Damien Jurado è sempre stato un’artista indipendente, nelle parole e nei fatti. Validissimo esponente di quella che è stata chiamata, in modo forse un po’ riduttivo, la seconda generazione di Seattle (quella venuta musicalmente alla luce nella seconda metà  degli anni novanta) ha dimostrato di possedere nel corso di una carriera ormai ventennale un’integrità  artistica non comune con i tanti album registrati per la Sub Pop prima e da qualche anno su Secretly Canadian. Dopo aver concluso nel 2016 una trilogia di ottimi dischi (“Maraqopa”, “Brothers And Sisters Of The Eternal Son” e “Visions Of Us On The Land”) dedicati a viaggi fisici e mentali, Jurado apre un nuovo capitolo della sua avventura musicale con “The Horizon Just Laughed”. Uscito ad inizio maggio ma che, per espressa volontà  del musicista, comparirà  sulle piattaforme di streaming solo a luglio.

Un album che ha il sapore di un ritorno a casa a lungo rimandato. E come spesso avviene quando si torna da un viaggio, lungo o breve che sia, quello che si trova non è mai esattamente uguale a ciò che si è lasciato. Forse è per questo che Damien Jurado preferisce spesso affidarsi ai ricordi, lasciando che sia una sensazione, un’immagine a dominare la scena (succede in “Lou – Jean” ad esempio o in “1973”). Musicalmente è tornato ormai da tempo al folk delle origini: minimale ma non troppo, elegante nelle orchestrazioni, solare e malinconico, che sa regalare grandi emozioni grazie alla calda voce di questo ragazzo del North West, che usa la chitarra per raccontare piccole storie (“Over Rainbows And Rainer” è una vera ninna nanna d’autore) e personaggi di ieri e di oggi, noti o meno noti.
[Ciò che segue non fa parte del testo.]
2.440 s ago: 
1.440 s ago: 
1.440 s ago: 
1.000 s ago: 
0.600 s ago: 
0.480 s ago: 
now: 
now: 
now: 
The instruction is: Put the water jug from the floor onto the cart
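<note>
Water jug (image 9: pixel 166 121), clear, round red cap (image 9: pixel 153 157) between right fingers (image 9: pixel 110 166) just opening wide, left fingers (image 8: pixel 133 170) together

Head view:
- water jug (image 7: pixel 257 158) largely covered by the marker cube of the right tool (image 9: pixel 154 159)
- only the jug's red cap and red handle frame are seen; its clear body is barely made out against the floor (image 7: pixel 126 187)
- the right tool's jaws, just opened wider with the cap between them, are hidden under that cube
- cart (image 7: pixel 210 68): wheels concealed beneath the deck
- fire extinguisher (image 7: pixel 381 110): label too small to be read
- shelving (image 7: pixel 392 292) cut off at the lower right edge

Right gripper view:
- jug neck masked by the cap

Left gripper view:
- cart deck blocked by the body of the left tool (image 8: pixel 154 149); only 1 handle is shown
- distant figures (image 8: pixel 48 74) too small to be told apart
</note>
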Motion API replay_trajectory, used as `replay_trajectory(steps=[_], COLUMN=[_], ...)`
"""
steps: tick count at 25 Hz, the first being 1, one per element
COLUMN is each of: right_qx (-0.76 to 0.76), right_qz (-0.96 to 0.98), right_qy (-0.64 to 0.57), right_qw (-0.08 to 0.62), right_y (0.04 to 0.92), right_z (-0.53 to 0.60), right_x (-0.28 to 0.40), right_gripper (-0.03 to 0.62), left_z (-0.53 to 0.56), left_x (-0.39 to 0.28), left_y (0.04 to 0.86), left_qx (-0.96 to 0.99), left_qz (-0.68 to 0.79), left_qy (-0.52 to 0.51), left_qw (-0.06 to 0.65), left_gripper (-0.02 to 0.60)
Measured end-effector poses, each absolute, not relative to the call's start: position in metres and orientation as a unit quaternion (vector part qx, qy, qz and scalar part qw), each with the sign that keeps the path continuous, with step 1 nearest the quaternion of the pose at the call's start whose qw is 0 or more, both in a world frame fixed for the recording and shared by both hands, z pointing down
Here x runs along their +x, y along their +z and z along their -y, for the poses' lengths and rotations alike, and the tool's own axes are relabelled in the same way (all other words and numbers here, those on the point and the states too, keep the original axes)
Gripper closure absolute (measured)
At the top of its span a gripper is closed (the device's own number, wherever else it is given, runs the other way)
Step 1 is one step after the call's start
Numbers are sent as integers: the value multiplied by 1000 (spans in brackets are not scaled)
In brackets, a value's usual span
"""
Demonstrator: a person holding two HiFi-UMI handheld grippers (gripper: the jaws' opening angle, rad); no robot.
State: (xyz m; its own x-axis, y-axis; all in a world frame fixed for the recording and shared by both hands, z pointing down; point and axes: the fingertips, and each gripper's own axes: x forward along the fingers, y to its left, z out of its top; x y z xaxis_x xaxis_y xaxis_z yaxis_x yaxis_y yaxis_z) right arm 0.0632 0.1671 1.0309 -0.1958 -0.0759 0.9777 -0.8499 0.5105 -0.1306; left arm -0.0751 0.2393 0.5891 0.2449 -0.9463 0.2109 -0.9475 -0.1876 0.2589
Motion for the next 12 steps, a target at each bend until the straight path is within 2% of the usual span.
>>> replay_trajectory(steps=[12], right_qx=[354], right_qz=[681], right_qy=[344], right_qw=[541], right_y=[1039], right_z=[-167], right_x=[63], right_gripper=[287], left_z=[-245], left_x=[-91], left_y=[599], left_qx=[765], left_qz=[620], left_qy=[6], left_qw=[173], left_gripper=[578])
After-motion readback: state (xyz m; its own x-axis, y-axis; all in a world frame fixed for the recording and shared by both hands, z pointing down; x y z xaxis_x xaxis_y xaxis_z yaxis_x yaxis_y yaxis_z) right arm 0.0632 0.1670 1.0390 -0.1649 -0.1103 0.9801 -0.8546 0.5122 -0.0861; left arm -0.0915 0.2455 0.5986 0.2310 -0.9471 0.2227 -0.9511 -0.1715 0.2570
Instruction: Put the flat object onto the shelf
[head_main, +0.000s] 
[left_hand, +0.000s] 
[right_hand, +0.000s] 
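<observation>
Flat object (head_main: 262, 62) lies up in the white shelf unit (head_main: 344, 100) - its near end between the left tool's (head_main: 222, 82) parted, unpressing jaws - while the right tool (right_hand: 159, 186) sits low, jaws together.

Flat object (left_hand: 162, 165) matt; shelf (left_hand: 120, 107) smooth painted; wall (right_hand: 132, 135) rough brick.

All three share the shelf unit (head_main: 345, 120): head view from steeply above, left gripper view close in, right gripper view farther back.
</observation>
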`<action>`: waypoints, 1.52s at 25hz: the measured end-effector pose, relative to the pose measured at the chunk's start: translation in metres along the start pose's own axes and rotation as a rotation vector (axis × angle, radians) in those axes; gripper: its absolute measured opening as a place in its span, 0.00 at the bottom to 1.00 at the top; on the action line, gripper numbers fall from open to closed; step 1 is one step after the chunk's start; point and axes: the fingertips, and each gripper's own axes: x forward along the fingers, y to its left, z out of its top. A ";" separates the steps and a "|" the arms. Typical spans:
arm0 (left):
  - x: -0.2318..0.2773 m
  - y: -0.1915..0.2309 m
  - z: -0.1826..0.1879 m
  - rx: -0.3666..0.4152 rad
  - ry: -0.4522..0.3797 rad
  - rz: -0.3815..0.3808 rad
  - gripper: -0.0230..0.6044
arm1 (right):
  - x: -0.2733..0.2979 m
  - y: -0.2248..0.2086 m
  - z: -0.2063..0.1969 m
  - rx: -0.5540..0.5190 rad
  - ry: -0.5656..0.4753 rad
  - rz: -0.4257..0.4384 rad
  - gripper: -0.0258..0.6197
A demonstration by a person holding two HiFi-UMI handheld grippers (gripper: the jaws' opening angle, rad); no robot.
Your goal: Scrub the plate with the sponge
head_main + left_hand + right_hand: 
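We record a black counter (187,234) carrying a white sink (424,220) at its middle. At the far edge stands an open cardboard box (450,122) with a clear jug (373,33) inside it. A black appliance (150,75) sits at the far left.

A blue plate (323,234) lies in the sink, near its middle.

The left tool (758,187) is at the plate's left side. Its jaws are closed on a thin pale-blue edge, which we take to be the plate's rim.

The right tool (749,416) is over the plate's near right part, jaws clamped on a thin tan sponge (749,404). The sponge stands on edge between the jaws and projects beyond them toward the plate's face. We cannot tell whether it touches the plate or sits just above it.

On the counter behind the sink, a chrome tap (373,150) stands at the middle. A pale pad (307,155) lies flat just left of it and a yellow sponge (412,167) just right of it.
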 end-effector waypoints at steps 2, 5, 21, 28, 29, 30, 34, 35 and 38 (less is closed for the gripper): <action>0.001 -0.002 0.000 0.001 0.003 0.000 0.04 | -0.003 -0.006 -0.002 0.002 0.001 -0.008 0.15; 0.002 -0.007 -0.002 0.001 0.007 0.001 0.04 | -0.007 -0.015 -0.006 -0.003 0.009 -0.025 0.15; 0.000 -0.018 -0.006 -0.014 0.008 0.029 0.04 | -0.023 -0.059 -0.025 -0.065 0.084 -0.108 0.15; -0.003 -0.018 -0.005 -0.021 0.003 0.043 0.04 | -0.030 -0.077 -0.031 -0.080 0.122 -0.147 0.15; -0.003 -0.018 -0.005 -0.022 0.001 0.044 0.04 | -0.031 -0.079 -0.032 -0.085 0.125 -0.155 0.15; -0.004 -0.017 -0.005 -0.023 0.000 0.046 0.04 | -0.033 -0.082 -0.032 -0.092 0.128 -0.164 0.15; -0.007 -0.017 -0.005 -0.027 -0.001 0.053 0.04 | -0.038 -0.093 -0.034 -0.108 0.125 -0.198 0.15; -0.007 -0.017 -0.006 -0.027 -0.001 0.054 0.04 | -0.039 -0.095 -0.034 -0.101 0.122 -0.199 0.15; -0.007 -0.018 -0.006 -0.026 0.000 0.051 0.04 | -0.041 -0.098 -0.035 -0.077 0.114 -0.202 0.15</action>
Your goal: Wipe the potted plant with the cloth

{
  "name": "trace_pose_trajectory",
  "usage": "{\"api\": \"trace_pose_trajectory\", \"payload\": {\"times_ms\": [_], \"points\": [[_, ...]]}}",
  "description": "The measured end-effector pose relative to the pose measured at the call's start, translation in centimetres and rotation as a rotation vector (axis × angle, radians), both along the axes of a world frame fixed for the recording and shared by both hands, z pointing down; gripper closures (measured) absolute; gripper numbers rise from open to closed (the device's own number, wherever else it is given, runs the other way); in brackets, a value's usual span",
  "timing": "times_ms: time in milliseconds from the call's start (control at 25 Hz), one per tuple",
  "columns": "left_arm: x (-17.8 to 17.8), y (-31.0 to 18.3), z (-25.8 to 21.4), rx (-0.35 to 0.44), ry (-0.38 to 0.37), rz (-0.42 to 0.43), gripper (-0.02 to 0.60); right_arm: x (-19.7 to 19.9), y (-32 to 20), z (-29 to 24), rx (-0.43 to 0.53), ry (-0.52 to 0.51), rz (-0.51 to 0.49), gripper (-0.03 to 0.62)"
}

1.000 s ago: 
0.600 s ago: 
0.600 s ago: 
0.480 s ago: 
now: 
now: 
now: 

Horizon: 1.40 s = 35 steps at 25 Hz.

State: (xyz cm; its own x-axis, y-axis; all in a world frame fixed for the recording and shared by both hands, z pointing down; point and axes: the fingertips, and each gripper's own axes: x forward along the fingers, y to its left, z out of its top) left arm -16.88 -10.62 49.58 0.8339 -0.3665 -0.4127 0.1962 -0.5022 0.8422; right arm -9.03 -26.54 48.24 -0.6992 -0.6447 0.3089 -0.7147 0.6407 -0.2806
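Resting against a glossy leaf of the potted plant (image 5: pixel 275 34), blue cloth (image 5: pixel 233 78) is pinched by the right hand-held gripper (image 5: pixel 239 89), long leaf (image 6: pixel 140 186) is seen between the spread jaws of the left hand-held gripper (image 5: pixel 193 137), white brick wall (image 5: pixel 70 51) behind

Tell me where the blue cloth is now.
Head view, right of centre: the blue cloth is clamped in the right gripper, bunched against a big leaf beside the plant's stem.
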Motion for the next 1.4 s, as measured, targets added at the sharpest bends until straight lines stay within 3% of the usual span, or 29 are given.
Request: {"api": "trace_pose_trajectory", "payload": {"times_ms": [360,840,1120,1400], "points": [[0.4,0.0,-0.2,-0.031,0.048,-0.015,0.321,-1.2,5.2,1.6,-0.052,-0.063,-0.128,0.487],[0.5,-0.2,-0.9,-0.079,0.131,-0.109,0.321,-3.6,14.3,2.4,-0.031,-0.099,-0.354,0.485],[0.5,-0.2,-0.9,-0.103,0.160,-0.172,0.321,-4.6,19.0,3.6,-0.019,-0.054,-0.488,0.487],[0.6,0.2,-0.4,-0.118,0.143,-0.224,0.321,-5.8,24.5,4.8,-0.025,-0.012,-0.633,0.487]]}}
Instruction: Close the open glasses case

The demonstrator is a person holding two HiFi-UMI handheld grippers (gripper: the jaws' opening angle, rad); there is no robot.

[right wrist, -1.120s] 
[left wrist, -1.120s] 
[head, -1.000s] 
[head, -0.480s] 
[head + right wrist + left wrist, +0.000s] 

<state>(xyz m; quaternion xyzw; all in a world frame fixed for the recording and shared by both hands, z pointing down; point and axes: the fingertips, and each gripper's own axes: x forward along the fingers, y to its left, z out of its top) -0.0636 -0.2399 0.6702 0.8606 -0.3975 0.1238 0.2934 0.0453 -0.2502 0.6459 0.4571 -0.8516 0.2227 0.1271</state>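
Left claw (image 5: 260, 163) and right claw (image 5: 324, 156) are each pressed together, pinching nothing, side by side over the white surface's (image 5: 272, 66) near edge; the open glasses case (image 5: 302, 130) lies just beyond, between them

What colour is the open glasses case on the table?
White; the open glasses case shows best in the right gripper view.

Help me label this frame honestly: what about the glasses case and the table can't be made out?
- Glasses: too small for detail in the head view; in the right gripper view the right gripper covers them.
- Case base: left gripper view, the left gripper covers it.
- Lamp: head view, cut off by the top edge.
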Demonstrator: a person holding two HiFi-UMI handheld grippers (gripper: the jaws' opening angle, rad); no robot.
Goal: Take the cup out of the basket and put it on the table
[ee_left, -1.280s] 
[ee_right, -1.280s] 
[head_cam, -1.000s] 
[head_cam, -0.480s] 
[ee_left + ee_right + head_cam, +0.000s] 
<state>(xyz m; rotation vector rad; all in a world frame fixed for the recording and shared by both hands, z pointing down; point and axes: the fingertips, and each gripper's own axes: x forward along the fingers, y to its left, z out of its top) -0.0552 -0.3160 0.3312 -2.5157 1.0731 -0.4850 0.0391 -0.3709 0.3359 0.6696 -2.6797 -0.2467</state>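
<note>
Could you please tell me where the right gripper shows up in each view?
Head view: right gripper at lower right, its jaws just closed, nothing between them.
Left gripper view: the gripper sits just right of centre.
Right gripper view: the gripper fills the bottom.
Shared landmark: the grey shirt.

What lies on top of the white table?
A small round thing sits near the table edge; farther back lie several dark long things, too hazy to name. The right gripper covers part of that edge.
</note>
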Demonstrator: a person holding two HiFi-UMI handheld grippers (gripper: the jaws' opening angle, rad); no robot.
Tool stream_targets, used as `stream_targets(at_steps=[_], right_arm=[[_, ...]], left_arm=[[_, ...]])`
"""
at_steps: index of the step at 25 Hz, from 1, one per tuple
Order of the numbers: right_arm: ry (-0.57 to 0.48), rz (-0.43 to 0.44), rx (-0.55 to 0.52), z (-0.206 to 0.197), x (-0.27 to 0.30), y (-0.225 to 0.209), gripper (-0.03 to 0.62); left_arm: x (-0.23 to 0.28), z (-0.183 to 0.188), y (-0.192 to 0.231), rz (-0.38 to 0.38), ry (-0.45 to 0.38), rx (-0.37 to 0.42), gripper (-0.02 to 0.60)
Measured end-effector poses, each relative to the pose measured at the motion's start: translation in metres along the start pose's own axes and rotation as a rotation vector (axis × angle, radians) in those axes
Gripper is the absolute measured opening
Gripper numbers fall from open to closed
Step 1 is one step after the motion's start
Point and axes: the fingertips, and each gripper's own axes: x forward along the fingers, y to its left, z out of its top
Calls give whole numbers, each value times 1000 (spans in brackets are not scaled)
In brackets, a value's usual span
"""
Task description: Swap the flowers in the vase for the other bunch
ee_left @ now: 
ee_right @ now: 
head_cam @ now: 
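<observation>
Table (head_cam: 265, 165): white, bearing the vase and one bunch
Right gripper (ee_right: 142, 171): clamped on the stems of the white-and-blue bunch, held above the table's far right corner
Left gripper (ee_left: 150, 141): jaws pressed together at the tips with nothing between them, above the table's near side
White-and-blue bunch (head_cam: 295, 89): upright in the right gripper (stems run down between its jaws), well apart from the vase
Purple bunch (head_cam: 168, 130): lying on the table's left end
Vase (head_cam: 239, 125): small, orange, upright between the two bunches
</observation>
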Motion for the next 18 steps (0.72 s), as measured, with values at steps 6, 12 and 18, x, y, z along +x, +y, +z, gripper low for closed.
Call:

Capita così che nel mondo creato da Jurado un brano dedicato allo scrittore Thomas Wolfe conviva col ricordo del compositore e arrangiatore Percy Faith, che un omaggio all’attore Marvin Kaplan non stoni con i cinquantaquattro drammatici secondi di “Cindy Lee”. “The Horizon Just Laughed”, autoprodotto dallo stesso Damien Jurado che interrompe così un lungo sodalizio col produttore Richard Swift, è stato paragonato all’ultimo Mark Kozelek o a Phil Elverum (in arte Mt. Eerie) ma in realtà  Jurado somiglia sempre e solo a se stesso. Intimo e brillante, capace di scrivere testi semplici ma intensi (“I can only exist so long as you laugh” si fa sfuggire in una romantica “Allocate”). Nostalgico della Seattle di ieri (come si sente nei sei minuti col fiato sospeso di “The Last Great Washington State”) ma con lo sguardo sempre rivolto al futuro.